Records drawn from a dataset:
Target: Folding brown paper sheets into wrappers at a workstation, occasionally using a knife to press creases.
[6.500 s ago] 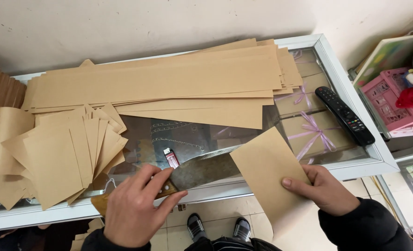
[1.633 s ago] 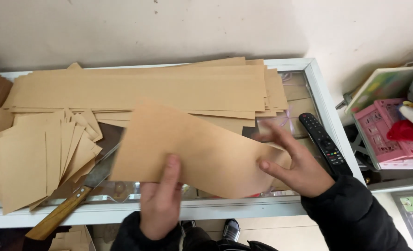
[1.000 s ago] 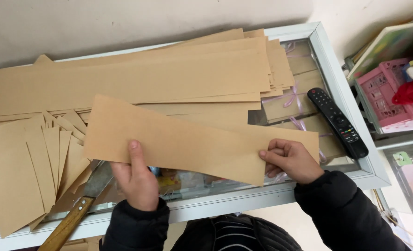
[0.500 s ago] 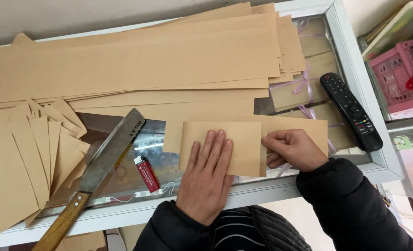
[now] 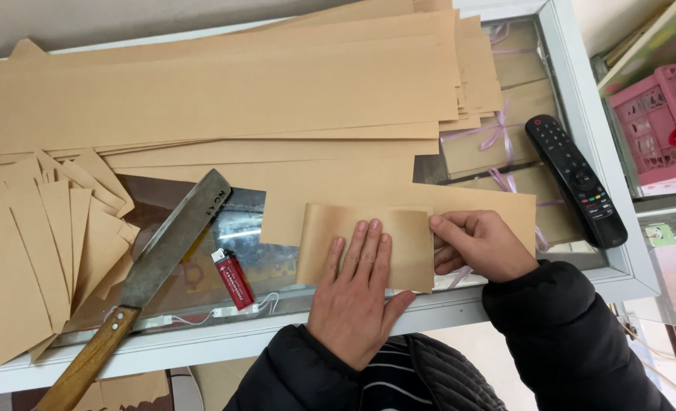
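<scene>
Left hand (image 5: 357, 293) spread flat on folded paper strip (image 5: 399, 221) lying crosswise; right hand (image 5: 479, 243) pinches its fold edge

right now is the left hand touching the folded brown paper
Touching. The head view shows the left hand lying flat with its fingers spread on the folded brown paper, no gap between them.
</scene>
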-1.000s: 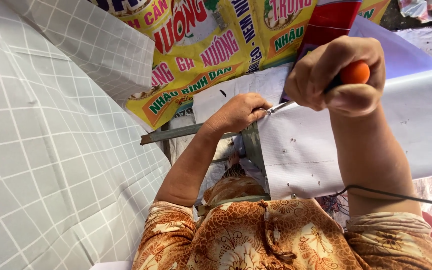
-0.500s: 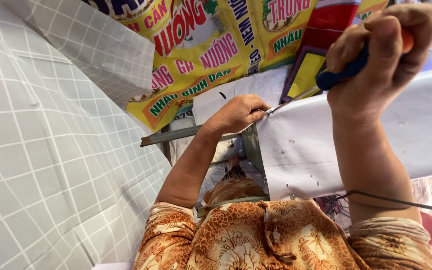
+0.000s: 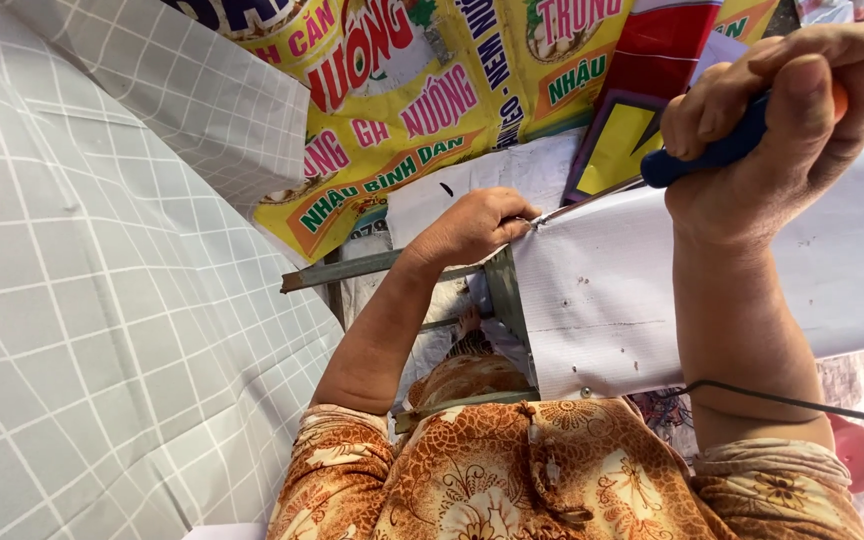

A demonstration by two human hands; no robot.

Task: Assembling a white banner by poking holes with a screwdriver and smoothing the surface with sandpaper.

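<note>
Nearest the camera is the person's orange flower-patterned blouse, and both bare forearms reach away from it toward a white sheet stretched over a grey metal frame. A thin black cord crosses the right forearm just above the sleeve.

The right hand is raised, wrist straight, fist clamped around the blue and orange handle of a screwdriver. The tool's long axis runs from the upper right down to the left; its thin metal shaft ends with the tip at the sheet's upper left corner.

The left hand rests with the elbow bent, fingers curled down over that same corner, pinching the sheet against the frame bar just beside the tip. The two hands are well apart, joined only by the line of the tool.

The sheet's left edge hangs along a frame upright; small holes dot the surface near it. To the left, a grey grid-patterned tarp closes in the room; there is open space only between it and the frame. Beyond the hands lie yellow printed banners and a red one.
</note>
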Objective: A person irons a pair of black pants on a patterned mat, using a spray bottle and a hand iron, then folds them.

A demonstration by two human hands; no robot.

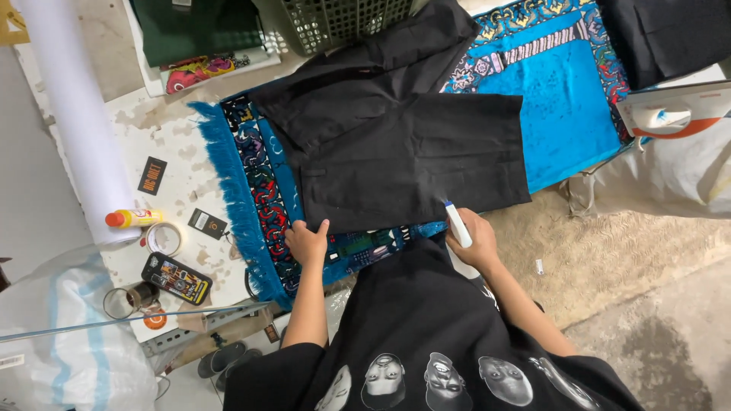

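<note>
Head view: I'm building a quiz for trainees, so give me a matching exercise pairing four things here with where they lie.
Things:
1. black fabric shorts
2. white spray bottle
3. grey plastic lattice basket
4. roll of tape

Places:
A. top edge, beyond the shorts
B. in the right hand
C. spread on the blue patterned mat
D. on the white table, left of the mat

Pairs: 1-C, 2-B, 3-A, 4-D

I see a worn white worktable (164, 129), its paint stained and flaking; below, right of me, a beige textured mat (609, 251) lies on grey concrete floor (670, 350); light is even.
</note>
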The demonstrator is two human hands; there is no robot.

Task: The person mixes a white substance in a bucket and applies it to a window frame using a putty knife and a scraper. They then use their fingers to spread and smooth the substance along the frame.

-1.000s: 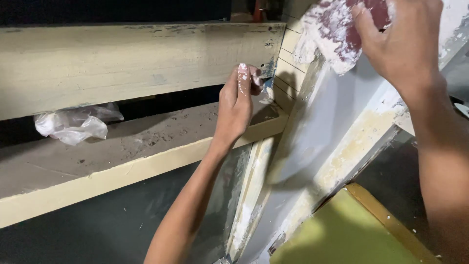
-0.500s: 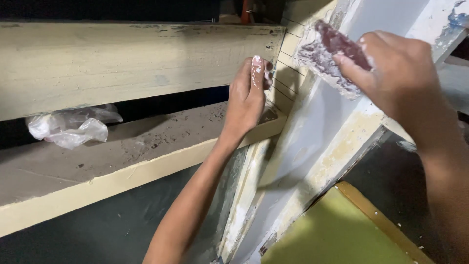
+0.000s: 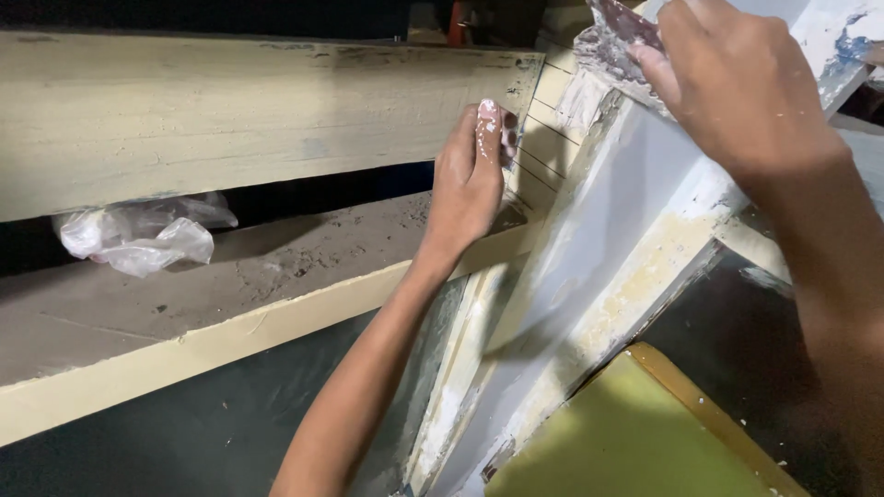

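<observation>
Here, line by line:

Scraper blade: a thin flat putty blade (image 3: 619,35), smeared white and reddish, sits at the top of the frame with its edge laid on the upper end of the slanted panel.
Handling: it looks stiff, light and slick with filler, so it would likely slip unless pinched high, by the back of the blade or the handle; the handle is hidden.
Right hand: the right hand (image 3: 737,87) is closed over the blade's upper part, fingers pressed down on its back; the blade sticks out from under the fingertips toward the left.
Slanted panel: a long white-painted board (image 3: 599,248) runs from top right down to bottom centre, patchy with cream filler along its edges; it looks rigid and heavy, propped rather than held.
Left hand: the left hand (image 3: 470,179) is pressed against the panel's left edge, fingers together, a fingertip coated in white paste; it pinches nothing that I can make out.
Shelf: a cream-edged ledge (image 3: 184,345) lies under the left forearm, dusty on top.
Plastic bag: a crumpled clear bag (image 3: 138,241) rests on the ledge, well apart from both hands.
Yellow board: a yellow-green slab (image 3: 635,442) lies below the panel at lower right.
</observation>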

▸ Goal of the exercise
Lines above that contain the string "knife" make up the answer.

▸ The completed task
Target: Folding brown paper sheets into wrappers at a workstation, occasionally using a knife to press creases.
Task: The person mixes a white substance in a bucket and applies it to a window frame using a putty knife and a scraper. They then use their fingers to spread and smooth the substance along the frame.

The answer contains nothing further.